鄭龍鄭虎對視一眼,滿臉疑惑走到朝陽公主麵前施禮道:並非小將對公主不敬,但恕我兄弟直言,我南安水師雖訓練有素且戰船裝備精良,但水軍兵力與海盜差餘數倍,近戰血拚定必傷亡慘重,敢問公主之法可有必勝把握?”
“大敵當前,我豈敢拿殿下與戰船兩百水軍性命作賭注,將軍隻須傳令戰船首尾互調停航待命,靜觀其變便可!”
鄭氏兄弟按朝陽公主授意傳令戰船停航待命,然後在指揮台與陳林肅立於司馬睿身旁靜觀其變。
麵色凝重的朝陽公主,接過士兵用黃色絲綢切割成長七尺寬三尺的符布,以朱砂混和自己及司馬睿的血,畫了一道詔魔符鋪於指揮台甲板上,麵向遠方海盜船隊朗聲念道:“南安國儲君司馬睿出使北丹國,返航路經東海遭遇海匪盜寇攔截,現以太上老君及天子之名替天行道,催請東海神魔鬼怪奉詔現身,太上老君急急如律令!”

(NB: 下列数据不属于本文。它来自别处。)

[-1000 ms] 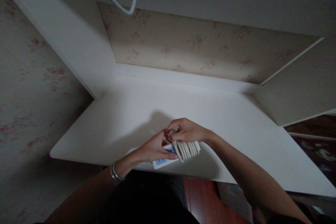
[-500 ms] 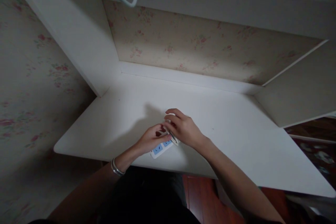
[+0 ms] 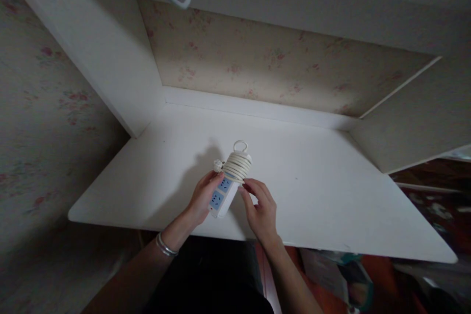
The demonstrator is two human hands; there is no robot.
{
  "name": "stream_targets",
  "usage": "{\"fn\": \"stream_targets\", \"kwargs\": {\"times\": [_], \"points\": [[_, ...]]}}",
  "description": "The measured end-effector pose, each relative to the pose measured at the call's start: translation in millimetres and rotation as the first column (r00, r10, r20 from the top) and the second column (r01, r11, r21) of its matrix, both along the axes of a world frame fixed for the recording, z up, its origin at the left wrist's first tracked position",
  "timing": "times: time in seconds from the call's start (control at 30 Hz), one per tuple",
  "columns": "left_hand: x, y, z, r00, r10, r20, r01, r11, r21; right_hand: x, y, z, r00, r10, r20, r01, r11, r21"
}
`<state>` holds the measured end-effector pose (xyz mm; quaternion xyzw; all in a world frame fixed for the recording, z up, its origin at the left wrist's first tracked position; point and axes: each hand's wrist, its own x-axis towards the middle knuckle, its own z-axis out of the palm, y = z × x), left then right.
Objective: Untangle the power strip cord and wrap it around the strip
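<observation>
A white power strip [image 3: 225, 201] with blue socket panels is held tilted above the desk. Its white cord [image 3: 237, 167] is wound in several turns round the far half, and one loop sticks out past the far end. The plug [image 3: 218, 166] hangs at the left side of the coil. My left hand [image 3: 201, 197] is closed round the strip's left side, thumb on top near the windings. At the coil's lower right edge, the thumb and forefinger of my right hand [image 3: 260, 206] pinch the cord; its other fingers are curled.
The white desk [image 3: 316, 196] has a raised back edge and panels on both sides. Overhead hangs a pale bent tube [image 3: 180, 2]. Below the front edge at right, bags and other items [image 3: 338, 274] lie on the reddish floor.
My right hand has come from over the strip's far end down to its near right side. The coil, plug and both socket panels now show. The camera view has shifted slightly.
</observation>
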<state>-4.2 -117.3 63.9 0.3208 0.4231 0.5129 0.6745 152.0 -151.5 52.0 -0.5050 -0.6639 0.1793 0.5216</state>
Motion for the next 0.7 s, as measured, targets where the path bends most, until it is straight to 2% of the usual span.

“起!”隨著朝陽公主一聲嬌喝,詔魔符無風自起升上半空。霎那間蔚藍的天幕被濃密的黑霧籠罩,整個海麵如同黑暗深淵,半空中電閃雷鳴鬼哭神嚎。司馬睿在一閃即逝的電光中,分明瞧見一個麵目猙獰身帶六臂的三眼巨妖拔開濃霧,六隻巨手或拍裂海盜船身,或推翻大船,或抓人而噬。遠觀水軍官兵身臨其境,無不感覺恍如置身人間地獄!在不見天日的怒濤中,盜匪慘叫聲、哀號聲此起彼落亂成一團
大約過了半個時辰,黑霧散盡,天幕霞光萬道晴空如洗。千裏鏡中所及之處,千逾海盜無一生還,風平浪靜的遠處海麵上隻遺下碎木橫陳、浮屍遍布的場景。朝陽公主略顯疲憊地望著司馬睿說:“此次憑借詔魔符之威,才得以兵不血刃將橫行東海無惡不作的海盜團夥翦除,也算為華夏大地除了大害。”
水軍統領鄭龍鄭虎雖然藝高膽大飽經風浪,但還是被海上出現的妖異之事及慘烈景象驚得目瞪口呆,心中對朝陽公主充滿敬畏。
脫離險境的“華夏號”在東海上經過十二天的風浪顛沛,終於載著金鳳羽衣順利返回南安國。